Но странно, что Громов как будто не слушал ее, а вдруг заблестевшими глазами, еще недавно тусклыми и неясными, стал ловить взгляд врача, но Анна Афанасьевна в это время, как назло, смотрела на кого-нибудь из больных, и в глазах ее трудно было что-либо прочитать. Шершенев не видел в них того света, особенного и неповторимого, какой не раз испытал на себе. Он помнил, она говорила ему о не побежденной еще болезни, что еще все может случиться и надо быть бдительным, но свет в ее глазах был для него убедительнее всяких ее слов. Он, этот свет, говорил о победе над смертью, о торжестве ума и рук человека. Или это только казалось ему? Может быть, он просто очень хотел, чтобы так было? Да, наверно, это так и есть. Иначе зачем ей все время держать его в напряжении, она бы, утешая его, сказала, как говорила Громову: «Ну, мы совсем молодцы». Но она ему не говорила этого. А раз не говорила, значит, было правдой то, что заключалось в ее словах, а не в свете глаз.


…Громов уже ходил вполне уверенно, заправски ел и на глазах у всех оживал. Через день-два к нему приходила жена, тихая седая женщина с тоскливыми глазами. Она отчужденно сидела у его кровати — почему-то она все время его заставала в ней — и почти ни о чем не спрашивала его и ничего не рассказывала. Он как бы не существовал для нее. Шершенев дивился этому ее отношению к мужу, старался ее понять и не мог. Она будто отстранилась от него, вроде между ними легла невидимая межа. И Шершенев так бы ничего и не понял в их отношениях, если бы после очередного обхода Анны Афанасьевны и после ее очередного: «Ну, мы совсем идем на поправку», — не подошел Саша и не сказал свистящим полушепотом: «Ну что она ему морочит голову… У него же рак. Ну ушила она ему полжелудка, так ведь уже метастазы…»

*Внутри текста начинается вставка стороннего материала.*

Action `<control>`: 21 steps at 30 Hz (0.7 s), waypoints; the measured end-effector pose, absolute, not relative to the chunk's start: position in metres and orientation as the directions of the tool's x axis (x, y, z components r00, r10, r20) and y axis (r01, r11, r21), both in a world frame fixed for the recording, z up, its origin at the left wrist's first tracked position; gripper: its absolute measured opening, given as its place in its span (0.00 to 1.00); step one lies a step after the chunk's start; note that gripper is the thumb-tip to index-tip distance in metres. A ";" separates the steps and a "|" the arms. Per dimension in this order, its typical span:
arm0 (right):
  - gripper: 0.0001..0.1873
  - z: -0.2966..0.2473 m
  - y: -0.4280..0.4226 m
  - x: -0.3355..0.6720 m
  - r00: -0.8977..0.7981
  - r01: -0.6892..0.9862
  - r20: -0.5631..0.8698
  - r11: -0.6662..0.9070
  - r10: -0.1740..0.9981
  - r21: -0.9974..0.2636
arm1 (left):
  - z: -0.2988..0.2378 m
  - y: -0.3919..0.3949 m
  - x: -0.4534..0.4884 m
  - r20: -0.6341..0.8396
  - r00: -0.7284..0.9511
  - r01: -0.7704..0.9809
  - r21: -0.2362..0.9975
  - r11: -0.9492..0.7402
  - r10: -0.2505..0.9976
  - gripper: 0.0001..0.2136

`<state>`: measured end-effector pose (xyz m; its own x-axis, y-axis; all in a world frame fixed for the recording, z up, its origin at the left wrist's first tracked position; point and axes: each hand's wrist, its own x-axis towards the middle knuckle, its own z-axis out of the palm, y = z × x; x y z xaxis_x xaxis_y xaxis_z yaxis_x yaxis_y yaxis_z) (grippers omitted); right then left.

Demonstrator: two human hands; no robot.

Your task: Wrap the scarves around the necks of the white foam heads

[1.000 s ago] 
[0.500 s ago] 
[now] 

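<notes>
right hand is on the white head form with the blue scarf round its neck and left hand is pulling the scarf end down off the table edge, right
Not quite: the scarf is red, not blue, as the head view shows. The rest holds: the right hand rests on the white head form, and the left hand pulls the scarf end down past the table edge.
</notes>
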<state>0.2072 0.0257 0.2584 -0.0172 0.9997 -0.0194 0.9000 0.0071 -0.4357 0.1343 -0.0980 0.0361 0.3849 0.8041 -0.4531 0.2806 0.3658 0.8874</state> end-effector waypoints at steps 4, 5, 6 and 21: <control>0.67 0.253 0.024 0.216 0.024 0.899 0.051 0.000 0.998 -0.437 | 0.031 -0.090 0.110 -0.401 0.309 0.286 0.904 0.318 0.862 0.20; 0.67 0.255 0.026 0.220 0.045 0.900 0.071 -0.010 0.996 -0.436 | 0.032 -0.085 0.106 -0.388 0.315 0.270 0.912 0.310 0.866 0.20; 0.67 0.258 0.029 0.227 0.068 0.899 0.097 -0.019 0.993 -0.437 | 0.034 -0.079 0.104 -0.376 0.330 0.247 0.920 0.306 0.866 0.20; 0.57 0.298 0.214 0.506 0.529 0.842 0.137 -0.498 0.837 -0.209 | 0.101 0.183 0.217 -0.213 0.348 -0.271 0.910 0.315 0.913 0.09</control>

— Врешь! — Шершенев схватил его за грудь. — Врешь ведь!

— Старшая сестра сказала. Пусть я тресну…

Шершенев тяжко присел на кровать, оглушенный этим страшным известием. В нем, казалось, все остановилось, все оцепенело. Сильно заболело справа внизу живота.

Свет правды, правдивости… Свет радости за победу человека над смертью… Свет великого опыта. И позорные ее слова. «Ну, мы совсем молодцы», — и всякое другое, дежурное и ложное.

Ложь, ложь…


В тот день его выписывали. Он чувствовал себя угнетенно и растерянно, и радость, какая должна была бы сопутствовать ему, бродила где-то стороной.

Уже спускаясь с четвертого этажа, он вспомнил, что забыл в тумбочке записную книжку, а в холодильнике съестное, принесенное женой, постоял, раздумывая, потом вернулся. Забрал записную книжку, а съестное роздал тем, кто оставался в палате, и вышел. Но на этот раз зашагал не к выходу, а к ординаторской.